→ **WORK TASK**:
Would you repeat every line of the material exactly?

→ **STORED DATA**:
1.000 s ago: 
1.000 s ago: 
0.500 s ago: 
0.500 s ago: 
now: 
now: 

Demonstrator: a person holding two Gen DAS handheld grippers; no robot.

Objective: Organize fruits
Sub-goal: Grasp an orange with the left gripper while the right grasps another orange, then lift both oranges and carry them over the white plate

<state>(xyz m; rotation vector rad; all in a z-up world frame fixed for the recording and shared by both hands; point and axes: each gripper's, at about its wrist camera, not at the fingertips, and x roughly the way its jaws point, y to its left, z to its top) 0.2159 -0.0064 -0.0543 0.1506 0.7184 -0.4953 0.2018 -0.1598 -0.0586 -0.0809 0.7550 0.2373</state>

→ **EXERCISE RESPONSE**:
1.000 s ago: 
1.000 s ago: 
0.500 s ago: 
0.500 s ago: 
now: 
now: 

Demonstrator: a person holding two Gen DAS handheld grippers; no robot.

Objective: Organize fruits
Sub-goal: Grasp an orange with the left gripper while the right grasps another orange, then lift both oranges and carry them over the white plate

<state>(xyz m; rotation vector rad; all in a z-up world frame fixed for the recording and shared by both hands; point and axes: each gripper's, at about its wrist camera, not at the fingertips, and x roughly the way its jaws point, y to its left, z to its top) 0.2159 -0.0064 -0.0543 0.1506 0.7184 -0.4953 0.2018 -0.1598 -0.0586 -0.0809 0.7550 0.2373</state>

Thus the exercise is complete.